Ages had past and she had served along the Coeecian border all her life, fighting against the hordes of savages that sometimes surged from the southlands. She had learned a little of their strange ways and even knew a smattering of their language. She even knew how to pass for one of their number from a distance – the ways they stood and carried themselves – but the blood of the Vanir ran proud in her veins and her features would never be mistaken for anything less.
She stood with arms at her side, one hand resting on the pommel of the levlshe wore across her back, the preferred weapon of the Vanir nobility. She had fought many duels with the weapon and won all of them. Generals and Dukes sometimes came to study her form, to master the techniques that she had cobbled together on the battlefield so they could train their own warriors.
In her youth she had sought tutors in levl fighting and had studied all three major styles, taken from them what she could while most children were still learning how to hold the weapon properly. She was happy to pass on her knowledge to those that wished to stand with her on the killing fields.
Those who came to learn for their own political or social benefit she sent away.
Rare among her people, Hekro believed in the sanctity of certain concepts, places, or objects. The levl was one of the things in which she had faith. A two-and-a-half foot length of metal inlaid with runes and hardened to the point of unbreakability, infused with the blood of the Vanir it was made for. Levls were sometimes passed down through family lines but most of the time they were designed specifically for the noble who wielded them. She had been told that the grip was as sure as any lover’s caress but this was not a thing that she had any knowing of.

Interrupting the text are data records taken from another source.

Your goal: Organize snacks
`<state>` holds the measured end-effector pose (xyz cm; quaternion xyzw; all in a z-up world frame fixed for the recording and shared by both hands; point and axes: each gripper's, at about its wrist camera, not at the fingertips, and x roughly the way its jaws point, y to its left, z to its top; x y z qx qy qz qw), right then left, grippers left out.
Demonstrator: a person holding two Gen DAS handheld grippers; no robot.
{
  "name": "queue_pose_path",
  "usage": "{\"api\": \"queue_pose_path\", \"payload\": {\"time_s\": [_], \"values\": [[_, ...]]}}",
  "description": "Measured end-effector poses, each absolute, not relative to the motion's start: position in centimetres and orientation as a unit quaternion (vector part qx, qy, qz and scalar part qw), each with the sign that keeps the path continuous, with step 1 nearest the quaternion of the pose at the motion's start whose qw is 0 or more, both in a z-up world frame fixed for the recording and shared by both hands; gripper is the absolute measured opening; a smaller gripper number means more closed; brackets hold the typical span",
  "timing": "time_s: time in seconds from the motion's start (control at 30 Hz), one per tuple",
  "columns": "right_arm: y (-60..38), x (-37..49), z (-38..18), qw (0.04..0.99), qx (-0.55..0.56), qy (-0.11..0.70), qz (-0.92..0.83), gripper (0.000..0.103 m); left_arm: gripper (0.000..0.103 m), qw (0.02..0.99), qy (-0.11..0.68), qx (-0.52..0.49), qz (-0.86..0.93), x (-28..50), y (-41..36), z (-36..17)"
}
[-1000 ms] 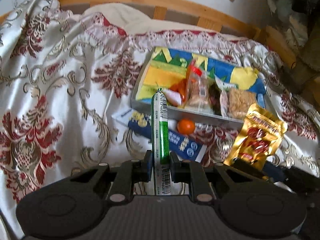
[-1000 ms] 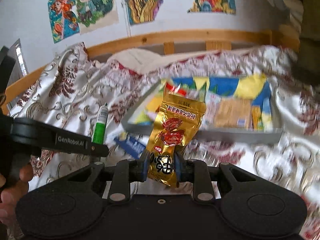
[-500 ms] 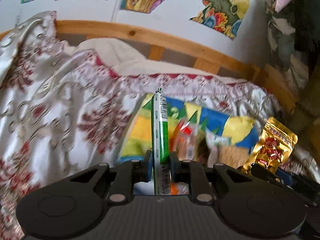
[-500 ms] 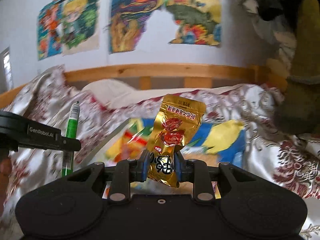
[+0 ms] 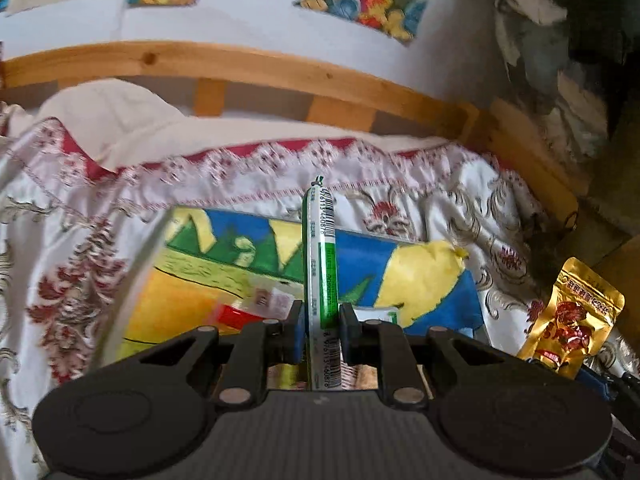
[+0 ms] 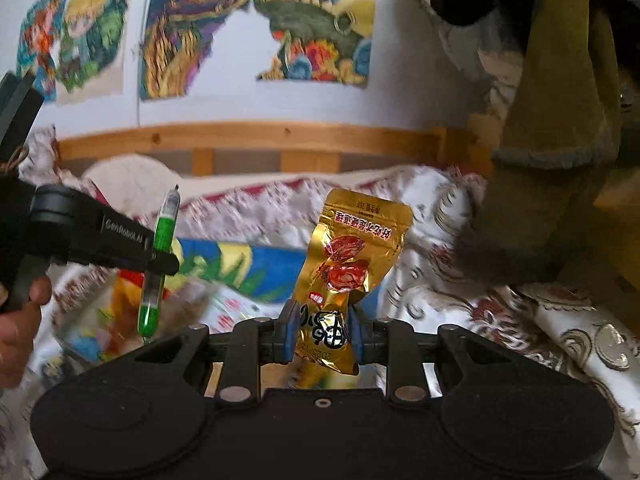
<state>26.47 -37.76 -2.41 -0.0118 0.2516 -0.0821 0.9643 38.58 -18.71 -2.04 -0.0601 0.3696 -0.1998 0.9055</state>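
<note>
- Left gripper (image 5: 320, 330): jaws clamped on the green sausage stick (image 5: 320, 256), held upright; over 1 s it has lifted from the bedspread (image 5: 80, 208) to above the colourful snack box (image 5: 420, 280).
- Right gripper (image 6: 320, 338): clamped on the gold pouch (image 6: 352, 256), likewise raised.
- Judgement: both snacks are picked; placing them in the box comes next.

White wall (image 6: 400, 104) with colourful posters (image 6: 316, 24), wooden bed rail (image 5: 248, 68), floral red-and-cream bedspread (image 5: 60, 280), pale pillow (image 5: 104, 112), soft daylight
</note>
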Motion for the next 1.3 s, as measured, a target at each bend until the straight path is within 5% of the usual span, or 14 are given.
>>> {"api": "queue_pose_path", "payload": {"time_s": [0.43, 0.83, 1.3], "values": [[-37.7, 28.1, -5.6, 0.94, -0.035, 0.329, -0.088, 0.028, 0.019, 0.884, 0.427, -0.018, -0.189, 39.7, -21.9, -5.7], [-36.4, 28.6, -6.8, 0.94, -0.064, 0.321, -0.092, 0.029, 0.019, 0.881, 0.437, -0.002, -0.181, 40.0, -22.8, -6.2], [-36.3, 29.0, -7.6, 0.938, -0.083, 0.319, -0.104, 0.042, 0.021, 0.878, 0.441, 0.003, -0.184, 39.9, -23.2, -6.5]]}}
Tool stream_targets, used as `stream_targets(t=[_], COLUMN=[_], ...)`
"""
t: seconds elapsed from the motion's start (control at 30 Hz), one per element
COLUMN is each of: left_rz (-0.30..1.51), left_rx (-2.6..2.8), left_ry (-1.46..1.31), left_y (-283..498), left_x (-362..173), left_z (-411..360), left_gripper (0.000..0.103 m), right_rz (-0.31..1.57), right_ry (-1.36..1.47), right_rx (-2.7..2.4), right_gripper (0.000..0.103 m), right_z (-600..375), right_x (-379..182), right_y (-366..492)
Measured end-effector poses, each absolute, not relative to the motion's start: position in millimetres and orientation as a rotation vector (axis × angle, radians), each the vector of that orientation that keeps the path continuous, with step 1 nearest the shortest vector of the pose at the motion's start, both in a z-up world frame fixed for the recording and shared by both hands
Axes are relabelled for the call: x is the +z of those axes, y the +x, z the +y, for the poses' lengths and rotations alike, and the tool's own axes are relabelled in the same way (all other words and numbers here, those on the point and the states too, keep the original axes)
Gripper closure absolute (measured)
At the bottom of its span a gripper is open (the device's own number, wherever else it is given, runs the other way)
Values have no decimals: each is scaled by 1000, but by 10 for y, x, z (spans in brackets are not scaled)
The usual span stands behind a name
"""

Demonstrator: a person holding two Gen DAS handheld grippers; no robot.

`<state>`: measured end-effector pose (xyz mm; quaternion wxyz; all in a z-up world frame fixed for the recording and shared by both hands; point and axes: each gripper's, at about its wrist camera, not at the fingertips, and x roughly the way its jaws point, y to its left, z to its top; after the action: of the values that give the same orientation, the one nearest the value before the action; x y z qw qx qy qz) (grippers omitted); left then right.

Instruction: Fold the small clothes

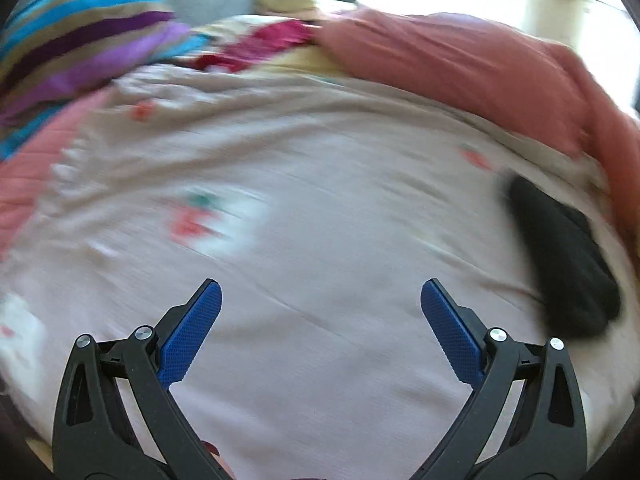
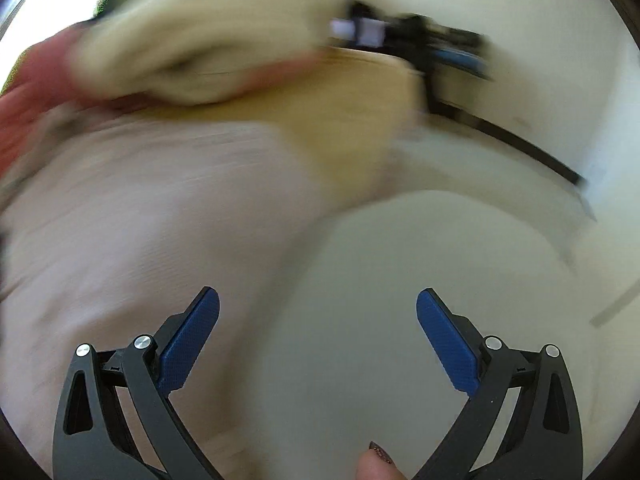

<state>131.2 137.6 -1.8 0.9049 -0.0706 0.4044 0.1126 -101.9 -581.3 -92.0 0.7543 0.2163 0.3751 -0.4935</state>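
Both views are blurred by motion. My left gripper is open above a pale pink bedsheet with small red flower prints, with nothing between its blue pads. A folded dark garment lies on the sheet at the right. My right gripper is open too and holds nothing; it hangs over the sheet's edge, with pale floor under its right finger. A cream cloth heap lies far ahead on the left.
A striped purple, blue and tan cloth sits at the far left. A salmon blanket runs along the back right. Magenta cloth lies between them. A black frame with a cable stands beyond the bed. A fingertip shows at the bottom.
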Motion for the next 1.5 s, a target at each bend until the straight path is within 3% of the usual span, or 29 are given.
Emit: stream_targets(t=[0.13, 0.2, 0.5, 0.63, 1.5], left_rz=[837, 847, 905, 839, 888], left_rx=[418, 502, 752, 728, 760], left_ry=[-157, -185, -349, -435, -369], left_y=[1635, 1757, 1798, 1652, 1736], left_x=[34, 2, -555, -705, -702], left_z=[2270, 2709, 4332, 4483, 4394], left_gripper=[9, 9, 9, 8, 8], right_rz=[887, 801, 800, 799, 799], right_ry=[638, 645, 645, 645, 645], right_rx=[-1182, -1190, -1190, -1190, -1190], right_gripper=[4, 4, 4, 4, 4], right_z=[-6468, -6464, -6386, -6409, -6420], right_x=[-1264, -1281, -1287, -1305, -1297], right_y=[-1209, -1264, -1292, -1335, -1330])
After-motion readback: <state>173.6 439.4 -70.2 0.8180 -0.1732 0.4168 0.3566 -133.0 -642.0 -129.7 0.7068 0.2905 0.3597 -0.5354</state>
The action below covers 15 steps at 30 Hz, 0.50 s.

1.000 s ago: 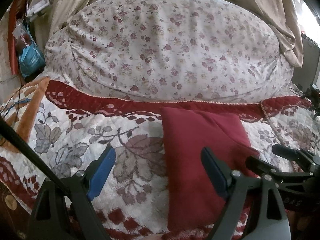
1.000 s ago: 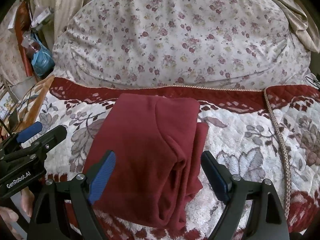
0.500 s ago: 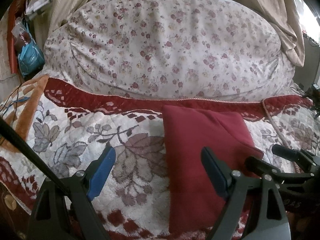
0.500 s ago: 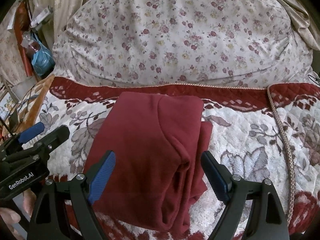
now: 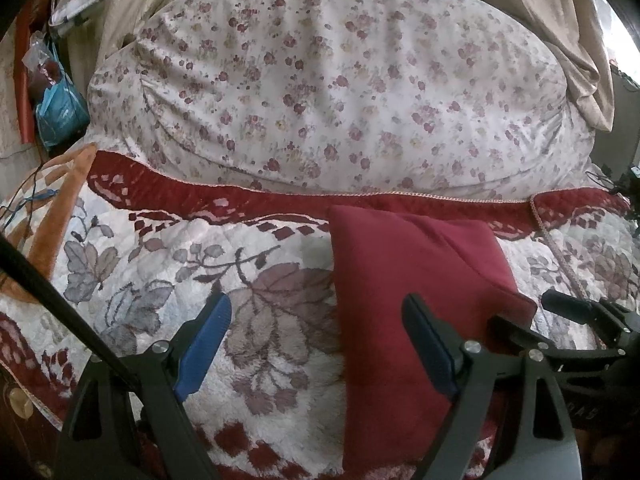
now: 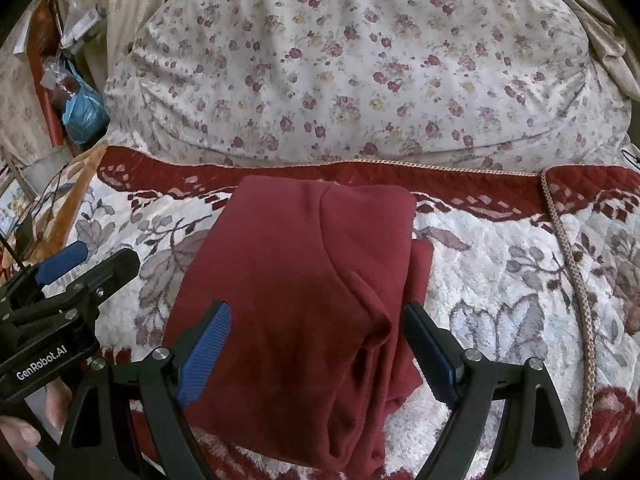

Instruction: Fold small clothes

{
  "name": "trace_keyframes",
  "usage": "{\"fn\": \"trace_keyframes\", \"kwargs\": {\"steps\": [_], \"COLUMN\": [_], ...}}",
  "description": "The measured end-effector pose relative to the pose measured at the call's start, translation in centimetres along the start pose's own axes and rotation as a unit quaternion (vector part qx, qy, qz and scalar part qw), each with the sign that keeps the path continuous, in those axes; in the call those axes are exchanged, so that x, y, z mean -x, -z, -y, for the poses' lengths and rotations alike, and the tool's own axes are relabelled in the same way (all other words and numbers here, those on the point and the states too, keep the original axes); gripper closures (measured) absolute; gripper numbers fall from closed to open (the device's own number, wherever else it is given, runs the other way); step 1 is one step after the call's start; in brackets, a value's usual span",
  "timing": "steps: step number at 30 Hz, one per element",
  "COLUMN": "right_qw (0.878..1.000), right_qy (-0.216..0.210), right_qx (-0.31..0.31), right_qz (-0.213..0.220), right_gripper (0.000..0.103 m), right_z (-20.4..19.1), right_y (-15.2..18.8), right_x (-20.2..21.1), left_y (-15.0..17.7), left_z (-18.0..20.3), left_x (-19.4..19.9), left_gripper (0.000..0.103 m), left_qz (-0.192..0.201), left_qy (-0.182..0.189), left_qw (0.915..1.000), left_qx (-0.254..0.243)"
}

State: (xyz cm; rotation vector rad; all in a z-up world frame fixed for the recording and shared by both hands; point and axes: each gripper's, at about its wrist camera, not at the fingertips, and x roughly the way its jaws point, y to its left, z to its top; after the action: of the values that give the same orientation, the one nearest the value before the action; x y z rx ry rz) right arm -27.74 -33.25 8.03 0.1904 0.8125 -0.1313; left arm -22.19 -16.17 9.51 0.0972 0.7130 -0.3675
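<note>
Both tools, left [image 5: 316, 344] & right [image 6: 316, 346], gape empty over folded maroon fleece garment [image 6: 304, 280] on plush floral blanket [image 6: 500, 300].

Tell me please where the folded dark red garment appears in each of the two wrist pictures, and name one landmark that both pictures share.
Left wrist view: the folded dark red garment lies right of centre, running to the bottom edge, partly behind the right finger of the left gripper.
Right wrist view: the garment fills the centre, in front of the open right gripper.
Shared landmark: the big flowered pillow beyond the blanket's dark red border.
</note>
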Motion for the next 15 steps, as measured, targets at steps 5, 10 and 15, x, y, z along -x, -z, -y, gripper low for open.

Not that anyone else needed to know that.
She sighed and walked across the battlements that were her most recent assignment. The Vanir bards had taken to calling her army the Band of the Golden Cross, for her pennant displayed two golden lines on a black background. She had marched her soldiers over three thousand miles of terrain to bring them here, a soft spot in the Coeecian border, a valley that had been mired in conflict for centuries. It had been handed to one noble after another, claiming life after life until the ground itself was soaked crimson and the air smelled of copper.
When songs were sung of this place, the bards called this valley Ashaewulo’sabberkena – the Shadow of Death.
The latest offering the Vanir had made to the valley was a young man from House Jera, a noble line that Hekro had never had much use for. A slight youth, Figo Jera was more cute than handsome. Despite his boyishness he had proven to be a quick study and a capable officer.
For all his good qualities, however, he was still young and terribly naive. His enemies took advantage of both flaws, drawing him into the Ashaewulo’sabberkena with every intention of spilling his blood on the unholy grounds of the valley. When Hekro had arrived she had found Figo taking risks where what was lost far outweighed what there was to gain, even if he had been capable of gaining whatever goal it was he sought.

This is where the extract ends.